BlitzMax And Unicode IO - Question.

BlitzMax Forums/BlitzMax Programming/BlitzMax And Unicode IO - Question.

Brucey(Posted 2009) [#1]
I'm just curious, but how many people are actually interested in Unicode IO support in BlitzMax, other than siread?

Do you think it doesn't matter at all, or is it like, a prerequisite for a programming language these days?


Just to clarify... by Unicode IO, I mean read and write access on a Non-ASCII filesystem, where filenames and folders have character range > 255 (or perhaps even 127).


rs22(Posted 2009) [#2]
I think it would be a very useful thing to have. In my opinion, all languages should have the IO Unicode support.


jkrankie(Posted 2009) [#3]
I'd like it, i've had a number of issues raised by customers running foreign language operating systems.

Cheers
Charlie


ziggy(Posted 2009) [#4]
This is a must-have. Absolutelly. The most spoken languages in the world are chinese, then english, then spanish. There are really few languages that can be covered without unicode, and modern OS give a lot of freedom to users to name their files as they wish. Only a english speaker could think this is something to discuss... ;)


Tachyon(Posted 2009) [#5]
Yep, unicode should be supported. I sell games to Europe and have had numerous complaints over foreign characters in usernames in relation to your volumes.mod. Also, with Book II I want to have unicode text files for all the game data so that fan made translations can be done.


plash(Posted 2009) [#6]
I'm all for it.

Hopefully we can get Mark to make the changes to Max's core official.. along with all the other stuff you've modified.


Gabriel(Posted 2009) [#7]
Since you asked, I'd have to say that I think it's a prerequisite for a programming language these days. In fact, those are pretty much the exact words I would have used.


siread(Posted 2009) [#8]
Very excited about this! I have a bunch of fans translating NSS4 and to have unicode support would be a God send. :)


xlsior(Posted 2009) [#9]
I'm just curious, but how many people are actually interested in Unicode IO support in BlitzMax, other than siread?


It's pretty much a necessity -- without it, your app would blow up as soon as a user with an extended character in his username would try to save something to his documents folder, even aside from the likely existence of other folder names with extended characters.


degac(Posted 2009) [#10]

I'm just curious, but how many people are actually interested in Unicode IO support in BlitzMax, other than siread?

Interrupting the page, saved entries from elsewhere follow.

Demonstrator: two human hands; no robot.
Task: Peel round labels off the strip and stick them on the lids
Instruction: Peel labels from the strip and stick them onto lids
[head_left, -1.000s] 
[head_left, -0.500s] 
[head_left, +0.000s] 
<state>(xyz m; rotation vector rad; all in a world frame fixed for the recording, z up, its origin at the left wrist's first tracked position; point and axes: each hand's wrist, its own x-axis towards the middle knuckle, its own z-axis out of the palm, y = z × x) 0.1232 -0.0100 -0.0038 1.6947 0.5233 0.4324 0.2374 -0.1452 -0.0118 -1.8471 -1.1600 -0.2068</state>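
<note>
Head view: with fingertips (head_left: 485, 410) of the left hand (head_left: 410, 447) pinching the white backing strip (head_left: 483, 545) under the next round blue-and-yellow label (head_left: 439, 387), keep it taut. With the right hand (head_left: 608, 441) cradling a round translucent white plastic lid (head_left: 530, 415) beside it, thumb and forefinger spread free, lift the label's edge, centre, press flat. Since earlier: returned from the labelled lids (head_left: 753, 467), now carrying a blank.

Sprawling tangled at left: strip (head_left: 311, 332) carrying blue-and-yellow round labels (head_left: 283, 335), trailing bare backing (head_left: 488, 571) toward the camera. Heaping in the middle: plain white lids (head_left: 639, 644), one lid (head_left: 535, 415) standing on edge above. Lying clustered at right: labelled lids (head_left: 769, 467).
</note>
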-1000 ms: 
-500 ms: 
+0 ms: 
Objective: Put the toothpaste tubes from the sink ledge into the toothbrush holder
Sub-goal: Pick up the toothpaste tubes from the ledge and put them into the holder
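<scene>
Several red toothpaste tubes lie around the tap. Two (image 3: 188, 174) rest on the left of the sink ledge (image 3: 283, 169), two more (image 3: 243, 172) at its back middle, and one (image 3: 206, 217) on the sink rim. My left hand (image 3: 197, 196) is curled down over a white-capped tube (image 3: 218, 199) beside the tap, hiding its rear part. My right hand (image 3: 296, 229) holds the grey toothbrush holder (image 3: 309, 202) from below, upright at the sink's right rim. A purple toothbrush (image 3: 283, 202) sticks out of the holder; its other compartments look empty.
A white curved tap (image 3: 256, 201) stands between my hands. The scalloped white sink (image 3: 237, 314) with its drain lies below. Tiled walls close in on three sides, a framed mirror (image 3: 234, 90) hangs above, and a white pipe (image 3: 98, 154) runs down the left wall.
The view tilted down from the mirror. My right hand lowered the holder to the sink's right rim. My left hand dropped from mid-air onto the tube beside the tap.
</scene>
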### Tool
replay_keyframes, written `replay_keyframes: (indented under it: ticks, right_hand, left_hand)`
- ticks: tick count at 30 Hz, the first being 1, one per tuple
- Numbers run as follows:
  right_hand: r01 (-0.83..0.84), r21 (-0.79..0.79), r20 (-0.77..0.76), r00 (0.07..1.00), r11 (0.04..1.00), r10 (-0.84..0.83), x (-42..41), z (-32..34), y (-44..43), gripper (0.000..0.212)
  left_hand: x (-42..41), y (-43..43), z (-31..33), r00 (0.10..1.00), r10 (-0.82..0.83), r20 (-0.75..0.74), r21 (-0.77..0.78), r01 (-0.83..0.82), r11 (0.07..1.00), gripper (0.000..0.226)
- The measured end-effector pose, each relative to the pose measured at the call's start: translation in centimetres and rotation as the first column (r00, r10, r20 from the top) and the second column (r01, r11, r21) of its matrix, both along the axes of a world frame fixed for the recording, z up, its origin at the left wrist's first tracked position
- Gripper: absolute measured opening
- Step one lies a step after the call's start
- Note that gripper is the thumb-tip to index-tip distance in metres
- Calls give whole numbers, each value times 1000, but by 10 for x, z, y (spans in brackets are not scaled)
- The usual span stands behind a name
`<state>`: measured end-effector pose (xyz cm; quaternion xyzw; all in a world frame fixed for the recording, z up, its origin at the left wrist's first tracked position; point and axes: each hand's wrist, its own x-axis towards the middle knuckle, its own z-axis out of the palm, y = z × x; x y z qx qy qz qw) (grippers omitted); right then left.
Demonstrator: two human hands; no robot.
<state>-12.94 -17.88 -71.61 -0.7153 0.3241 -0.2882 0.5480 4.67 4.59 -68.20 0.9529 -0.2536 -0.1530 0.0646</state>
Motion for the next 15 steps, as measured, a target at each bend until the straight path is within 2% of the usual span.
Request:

I think everyone want to use BlitzMax as a 'pro' language (*). After multithreading (beta, but in developement) UNICODE is another great addition.


* = despite the original/planned idea of BRL/Mark I think BlitzMax can do other things than only 2d games...and BlitzMax has the potential.

PS: at this point I think we could think to 're-name' BlitzMax as Brucey-Max: with changes to BMK and many modules support we have a quite-complete (multi)platform developement language.


Jim Teeuwen(Posted 2009) [#11]
It should really be a standard in all modern programming platforms.
There are just too many situations where not having it can cause issues.

vote: +1


ImaginaryHuman(Posted 2009) [#12]
What is unicode? What's it for? Why would we want it? What are the issues of not using it?


Jim Teeuwen(Posted 2009) [#13]
Unicode means Multi-byte character encoding.
The English language can mostly be represented with normal ASCII characters.. meaning a byte value ranging from 0-255 for each seperate character.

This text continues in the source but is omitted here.